„Weiterbildung ist die Antwort auf den digitalen Wandel. Dabei unterstützen wir die Beschäftigten.“

„Qualifizierung ist die zentrale Antwort auf den digitalen Wandel in der Arbeitswelt“, erklärt der Tübinger Bundestagsabgeordnete, Martin Rosemann, zu dem heute im Bundestag eingebrachten Qualifizierungschancengesetz, für das er als stellvertretender Sprecher für Arbeit und Soziales der SPD-Bundestagsfraktion federführend verantwortlich ist. Durch das Gesetz will der SPD-Politiker sicherstellen, dass von der Digitalisierung betroffene Beschäftigte die Weiterbildung bekommen, die sie benötigen: „Künftig können alle Beschäftigten – unabhängig von Qualifikation, Alter oder Betriebsgröße – von der Agentur für Arbeit bei ihrer Weiterbildung gefördert werden“, sagt Rosemann: „Die Förderung umfasst nicht nur Weiterbildungskosten, sondern auch Zuschüsse zum Arbeitsentgelt. Damit sorgen wir für Schutz und Sicherheit im Wandel.“

Die jüngst veröffentlichte Studie der Bertelsmann-Stiftung habe gezeigt, wie nötig das Gesetz auch für die Beschäftigten im Wahlkreis sei. Vor allem im Zollernalbkreis ist die Beteiligung an Weiterbildung demnach bisher gering. Bislang sei der Bildungshintergrund für die Teilnahme an Weiterbildungsmaßnahmen entscheidend, so der Abgeordnete für Tübingen-Hechingen: „Der Bedarf, eine Weiterbildung zu machen, muss gemeinsam mit den Beschäftigten rechtzeitig erkannt werden. Genau deshalb schaffen wir einen Rechtsanspruch auf Weiterbildungsberatung und sorgen dafür, dass das bundesweit bei den Agenturen für Arbeit auch stattfindet.“

Auch die Zunahme von kurzfristigen Beschäftigungsverhältnissen zum Beispiel durch Projektarbeit sei eine Folge der Veränderungen in der Arbeitswelt, sagt Rosemann. „Deshalb erleichtern wir mit dem Qualifizierungschancengesetz den Zugang zur Arbeitslosenversicherung und erhöhen damit den Schutz bei Arbeitslosigkeit“, ergänzt der SPD-Politiker.
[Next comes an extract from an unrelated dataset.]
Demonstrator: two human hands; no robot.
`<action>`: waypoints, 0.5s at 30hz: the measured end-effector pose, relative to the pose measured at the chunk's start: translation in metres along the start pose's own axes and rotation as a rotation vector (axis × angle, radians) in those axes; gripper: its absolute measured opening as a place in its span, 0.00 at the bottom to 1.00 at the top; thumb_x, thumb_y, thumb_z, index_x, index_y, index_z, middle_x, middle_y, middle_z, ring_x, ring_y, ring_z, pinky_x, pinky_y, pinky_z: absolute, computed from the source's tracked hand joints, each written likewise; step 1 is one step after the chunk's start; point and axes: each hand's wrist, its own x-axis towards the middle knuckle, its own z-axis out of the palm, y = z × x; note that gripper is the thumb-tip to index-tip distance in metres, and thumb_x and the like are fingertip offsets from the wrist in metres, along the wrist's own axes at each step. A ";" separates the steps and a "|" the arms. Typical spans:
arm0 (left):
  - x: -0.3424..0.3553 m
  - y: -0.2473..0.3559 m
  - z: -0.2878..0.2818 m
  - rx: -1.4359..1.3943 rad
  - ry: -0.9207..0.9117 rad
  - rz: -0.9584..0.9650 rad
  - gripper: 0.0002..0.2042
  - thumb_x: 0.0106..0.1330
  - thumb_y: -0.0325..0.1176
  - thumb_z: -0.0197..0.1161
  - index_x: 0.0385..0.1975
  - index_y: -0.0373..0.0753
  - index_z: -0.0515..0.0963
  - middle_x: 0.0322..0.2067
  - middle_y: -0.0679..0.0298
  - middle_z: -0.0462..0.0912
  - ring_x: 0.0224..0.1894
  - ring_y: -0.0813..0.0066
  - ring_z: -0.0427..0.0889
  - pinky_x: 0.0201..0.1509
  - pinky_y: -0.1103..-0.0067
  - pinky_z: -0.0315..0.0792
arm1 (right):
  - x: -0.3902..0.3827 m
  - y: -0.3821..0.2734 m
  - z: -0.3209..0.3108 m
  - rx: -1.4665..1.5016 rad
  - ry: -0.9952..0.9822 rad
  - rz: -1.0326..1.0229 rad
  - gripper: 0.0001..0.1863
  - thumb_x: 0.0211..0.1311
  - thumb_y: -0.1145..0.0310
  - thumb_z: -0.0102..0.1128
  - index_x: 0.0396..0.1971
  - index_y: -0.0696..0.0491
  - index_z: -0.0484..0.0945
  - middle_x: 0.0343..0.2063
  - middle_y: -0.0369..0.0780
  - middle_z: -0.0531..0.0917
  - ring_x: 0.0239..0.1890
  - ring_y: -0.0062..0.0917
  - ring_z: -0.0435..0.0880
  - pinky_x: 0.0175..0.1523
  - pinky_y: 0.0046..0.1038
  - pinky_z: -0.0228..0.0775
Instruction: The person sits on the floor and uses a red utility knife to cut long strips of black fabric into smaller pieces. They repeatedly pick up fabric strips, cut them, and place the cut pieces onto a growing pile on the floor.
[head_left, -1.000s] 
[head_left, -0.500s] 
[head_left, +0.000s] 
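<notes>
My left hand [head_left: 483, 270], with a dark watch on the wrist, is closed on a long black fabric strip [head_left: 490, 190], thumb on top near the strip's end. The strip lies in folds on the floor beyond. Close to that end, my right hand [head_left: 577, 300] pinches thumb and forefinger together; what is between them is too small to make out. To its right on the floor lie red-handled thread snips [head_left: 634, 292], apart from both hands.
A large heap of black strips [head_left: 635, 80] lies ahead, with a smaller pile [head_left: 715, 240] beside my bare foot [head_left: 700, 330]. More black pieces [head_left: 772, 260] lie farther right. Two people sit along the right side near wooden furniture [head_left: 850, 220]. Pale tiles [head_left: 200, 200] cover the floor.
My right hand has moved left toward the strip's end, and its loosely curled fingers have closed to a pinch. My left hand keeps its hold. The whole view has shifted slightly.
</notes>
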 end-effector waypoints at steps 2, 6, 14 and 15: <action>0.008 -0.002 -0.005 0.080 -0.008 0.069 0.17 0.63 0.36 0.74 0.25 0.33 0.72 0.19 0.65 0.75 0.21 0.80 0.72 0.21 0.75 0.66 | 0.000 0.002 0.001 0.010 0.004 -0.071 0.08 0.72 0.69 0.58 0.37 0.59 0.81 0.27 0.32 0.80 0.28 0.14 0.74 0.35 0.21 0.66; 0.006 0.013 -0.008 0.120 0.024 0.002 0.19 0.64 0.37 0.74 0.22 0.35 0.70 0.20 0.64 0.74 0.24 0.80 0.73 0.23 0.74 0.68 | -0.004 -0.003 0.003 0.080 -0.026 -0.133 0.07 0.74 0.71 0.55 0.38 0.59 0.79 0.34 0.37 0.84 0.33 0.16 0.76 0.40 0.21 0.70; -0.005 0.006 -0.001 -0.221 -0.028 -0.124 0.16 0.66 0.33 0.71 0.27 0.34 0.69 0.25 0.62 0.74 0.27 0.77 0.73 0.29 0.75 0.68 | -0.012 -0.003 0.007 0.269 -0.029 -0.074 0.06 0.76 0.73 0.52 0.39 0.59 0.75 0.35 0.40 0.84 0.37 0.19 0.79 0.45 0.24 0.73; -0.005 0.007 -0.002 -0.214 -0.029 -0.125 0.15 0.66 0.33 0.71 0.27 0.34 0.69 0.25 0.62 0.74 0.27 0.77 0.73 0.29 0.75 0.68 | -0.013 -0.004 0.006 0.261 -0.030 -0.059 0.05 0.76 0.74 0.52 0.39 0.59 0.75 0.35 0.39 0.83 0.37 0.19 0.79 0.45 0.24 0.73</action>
Für diese Zukunftsaufgaben braucht die Bundesagentur für Arbeit eine ausreichende Finanzierung, weshalb eine Mindestrücklage eingeführt werde.  Zudem sinkt der Beitrag zur Arbeitslosenversicherung und Beschäftigten werden entlastet.
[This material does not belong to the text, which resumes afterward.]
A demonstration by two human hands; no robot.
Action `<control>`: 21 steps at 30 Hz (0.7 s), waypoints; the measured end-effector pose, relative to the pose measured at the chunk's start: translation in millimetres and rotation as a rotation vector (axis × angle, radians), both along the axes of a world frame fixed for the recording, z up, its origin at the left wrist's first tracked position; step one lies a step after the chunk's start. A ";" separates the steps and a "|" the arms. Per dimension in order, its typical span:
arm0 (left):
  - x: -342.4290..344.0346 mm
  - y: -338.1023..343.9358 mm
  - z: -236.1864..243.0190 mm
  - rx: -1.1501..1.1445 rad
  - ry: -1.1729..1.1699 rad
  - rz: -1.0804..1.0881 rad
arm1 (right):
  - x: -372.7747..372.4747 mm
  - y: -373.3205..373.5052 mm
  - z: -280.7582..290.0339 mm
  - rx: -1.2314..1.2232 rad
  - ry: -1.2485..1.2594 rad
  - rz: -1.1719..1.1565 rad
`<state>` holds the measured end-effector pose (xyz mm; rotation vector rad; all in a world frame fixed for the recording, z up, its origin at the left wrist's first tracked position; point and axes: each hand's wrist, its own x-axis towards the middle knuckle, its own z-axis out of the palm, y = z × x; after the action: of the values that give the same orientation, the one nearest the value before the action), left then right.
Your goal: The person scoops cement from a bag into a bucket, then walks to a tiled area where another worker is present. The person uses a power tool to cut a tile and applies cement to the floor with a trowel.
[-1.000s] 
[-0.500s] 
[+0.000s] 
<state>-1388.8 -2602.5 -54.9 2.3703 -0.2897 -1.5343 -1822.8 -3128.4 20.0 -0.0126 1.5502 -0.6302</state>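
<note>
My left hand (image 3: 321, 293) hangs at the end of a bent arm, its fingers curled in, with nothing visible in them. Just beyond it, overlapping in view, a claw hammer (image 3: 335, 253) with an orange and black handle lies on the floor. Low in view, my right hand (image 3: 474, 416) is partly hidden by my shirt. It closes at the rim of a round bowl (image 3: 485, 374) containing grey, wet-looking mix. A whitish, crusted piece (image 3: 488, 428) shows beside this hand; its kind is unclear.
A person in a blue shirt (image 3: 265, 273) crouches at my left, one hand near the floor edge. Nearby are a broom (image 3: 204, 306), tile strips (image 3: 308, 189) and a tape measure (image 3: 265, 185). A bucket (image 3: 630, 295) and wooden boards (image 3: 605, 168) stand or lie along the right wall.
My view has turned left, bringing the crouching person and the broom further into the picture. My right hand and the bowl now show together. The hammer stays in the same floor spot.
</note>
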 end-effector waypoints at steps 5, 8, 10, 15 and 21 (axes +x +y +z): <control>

Insgesamt sei der Gesetzentwurf eine gute Balance zwischen Beitragsentlastung, Krisenrücklage und Investition in Weiterbildung. „Die Herausforderungen durch Digitalisierung und Strukturwandel kann man nur solidarisch lösen“, erklärt der Tübinger Bundestagsabgeordnete Rosemann abschließend.